Ma mère et mon père se sont séparés il y a de cela 14 ans. Dès ce moment, mes soeurs et moi sommes devenus les parents de notre mère. Nous l'avons aidé à refaire sa vie, nous l'avons supporté, ce qui, à prime abord, est parfait. Sauf qu'aujourd'hui notre mère se complaît dans son rôle de victime et insconciemment, probablement, nous culpabilise à propos de tout et de rien.
Elle fait toujours pitié, elle ne nous appelle pas sous prétexte d'avoir peur de nous déranger et quand nous l'appelons elle s'arrange pour nous faire sentir coupables de ne pas l'avoir appelé avant. Elle nous avait bien averti qu'elle ne jouerait jamais à la grand-mère parce qu'elle se sentait trop jeune. Résultat: elle ne garde pratiquemment jamais ces 3 petits-enfants, accepte à contrecoeur de nous dépanner quand on est mal prises mais elle a pourtant beaucoup de plaisir avec eux et après nous reproche de ne pas lui demander son aide plus souvent.

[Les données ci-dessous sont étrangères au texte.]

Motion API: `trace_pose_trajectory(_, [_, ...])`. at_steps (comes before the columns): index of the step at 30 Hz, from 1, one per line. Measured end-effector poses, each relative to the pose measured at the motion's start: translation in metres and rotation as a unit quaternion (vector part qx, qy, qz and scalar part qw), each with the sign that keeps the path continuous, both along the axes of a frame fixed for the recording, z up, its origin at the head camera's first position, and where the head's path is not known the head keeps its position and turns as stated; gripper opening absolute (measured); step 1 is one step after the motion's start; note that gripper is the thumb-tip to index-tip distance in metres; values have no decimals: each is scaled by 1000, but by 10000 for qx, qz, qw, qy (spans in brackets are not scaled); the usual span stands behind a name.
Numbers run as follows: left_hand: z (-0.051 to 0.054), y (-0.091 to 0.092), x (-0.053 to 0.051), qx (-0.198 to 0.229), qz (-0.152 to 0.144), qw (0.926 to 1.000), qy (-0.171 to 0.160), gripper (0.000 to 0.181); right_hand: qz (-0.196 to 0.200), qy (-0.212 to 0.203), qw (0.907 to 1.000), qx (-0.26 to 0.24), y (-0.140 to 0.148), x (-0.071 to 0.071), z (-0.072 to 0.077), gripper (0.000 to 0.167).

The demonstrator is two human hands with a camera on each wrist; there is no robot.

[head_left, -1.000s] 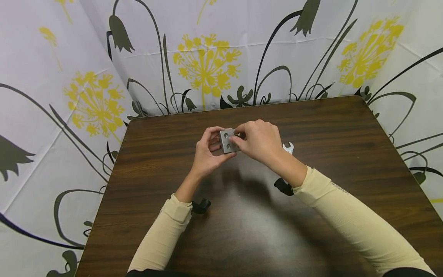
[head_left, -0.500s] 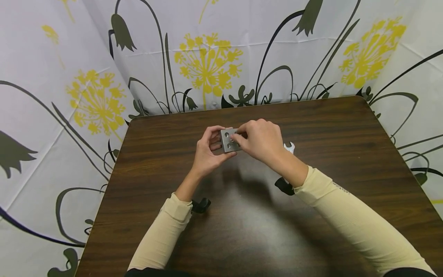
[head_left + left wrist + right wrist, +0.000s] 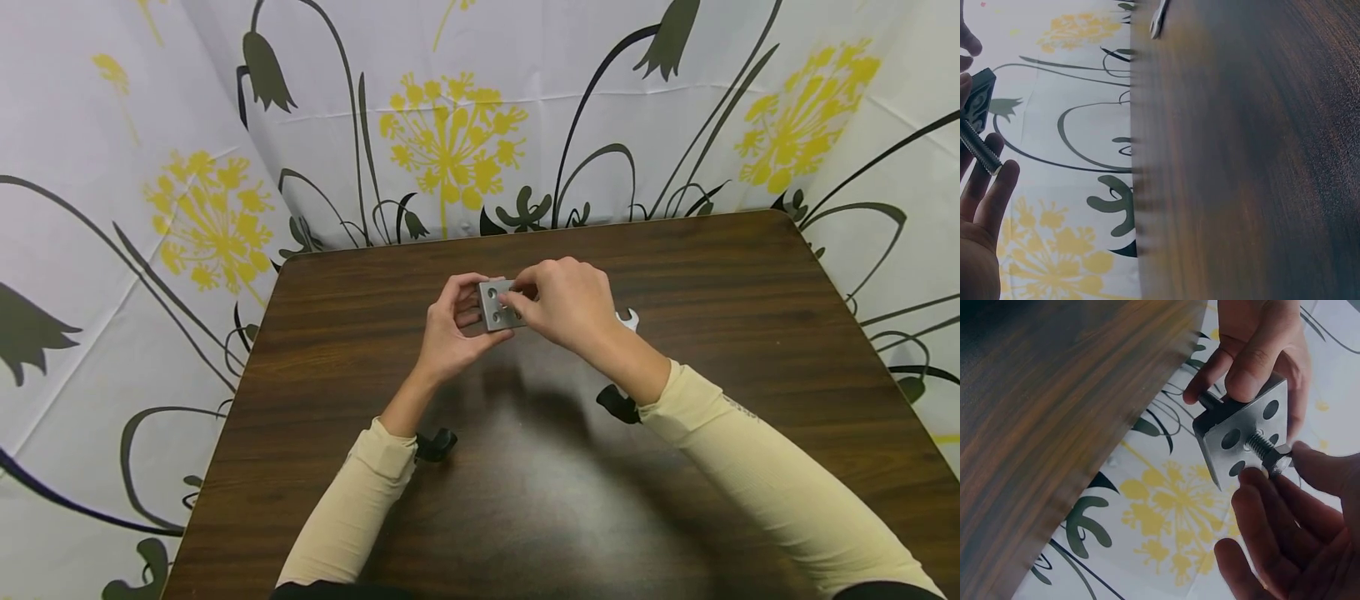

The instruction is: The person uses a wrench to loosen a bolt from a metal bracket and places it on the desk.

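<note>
My left hand grips a grey metal block by its edges, above the table. In the right wrist view the block shows several round holes in its face. A hex bolt stands in its middle, head outward, with some thread showing between head and face. My right hand pinches the bolt head between thumb and fingers. On the block's other side, a threaded shank sticks out near the left fingers in the left wrist view. The right hand hides part of the block in the head view.
An open-ended wrench lies on the dark wood table, partly behind the right forearm. A white curtain with yellow and grey flowers hangs beyond the table's far edge. A black wrist camera mount sits at the left wrist.
The right thumb and fingertips have shifted slightly at the bolt head. My left hand keeps the block in nearly the same place; the head view has moved a little.
</note>
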State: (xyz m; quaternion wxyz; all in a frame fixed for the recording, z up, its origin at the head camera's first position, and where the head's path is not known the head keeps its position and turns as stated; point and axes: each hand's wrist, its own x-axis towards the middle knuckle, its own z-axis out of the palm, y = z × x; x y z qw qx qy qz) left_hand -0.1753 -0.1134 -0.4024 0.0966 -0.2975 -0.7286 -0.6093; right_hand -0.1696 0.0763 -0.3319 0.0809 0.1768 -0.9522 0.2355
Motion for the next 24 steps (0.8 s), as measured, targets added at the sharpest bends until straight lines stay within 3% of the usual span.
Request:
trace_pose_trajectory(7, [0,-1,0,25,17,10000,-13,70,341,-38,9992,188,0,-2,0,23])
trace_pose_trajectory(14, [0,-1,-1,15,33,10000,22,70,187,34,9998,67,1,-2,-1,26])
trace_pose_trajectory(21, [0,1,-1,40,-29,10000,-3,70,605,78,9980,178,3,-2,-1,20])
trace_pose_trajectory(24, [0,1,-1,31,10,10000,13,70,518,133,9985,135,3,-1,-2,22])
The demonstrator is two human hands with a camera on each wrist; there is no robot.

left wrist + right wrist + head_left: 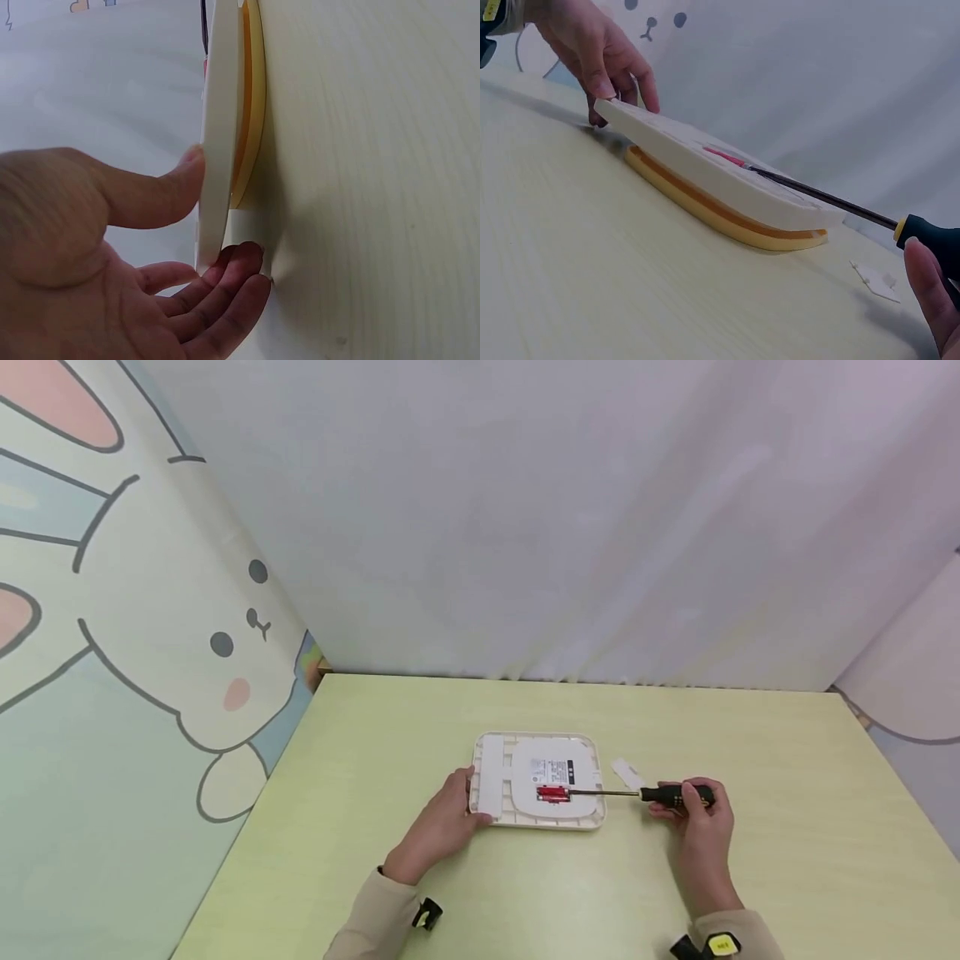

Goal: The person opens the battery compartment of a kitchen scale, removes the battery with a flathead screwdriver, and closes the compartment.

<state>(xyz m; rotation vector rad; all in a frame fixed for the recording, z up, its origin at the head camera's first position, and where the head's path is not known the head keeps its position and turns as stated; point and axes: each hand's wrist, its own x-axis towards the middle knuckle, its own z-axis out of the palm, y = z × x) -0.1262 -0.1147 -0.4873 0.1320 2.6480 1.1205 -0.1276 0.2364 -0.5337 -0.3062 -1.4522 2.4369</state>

Nous habitons toutes très près les unes des autres mais si l'une d'entre nous a le malheur de parler qu'elle songe à s'acheter quelque chose plus loin, c'est le drame! Elle nous fait sentir que nous l'abandonnons mais de l'autre côté nous dit que nous avons nous aussi une vie à vivre.
Finalement il y a beaucoup de non-dits dans tout ça et c'est assez difficile à exprimer en mots. La conclusion c'est que nous sommes malheureuses dans cette relation. On a peur de lui téléphoner parce qu'on sait qu'elle sera nécessairement déprimée ou elle cherchera à nous culpabiliser d'une façon ou d'une autre.Alors entre nous trois nous faisons des tours de garde, c'est chacun notre tour de s'occuper d'elle comme ça on sait qu'on est au moins deux semaines tranquilles sur trois.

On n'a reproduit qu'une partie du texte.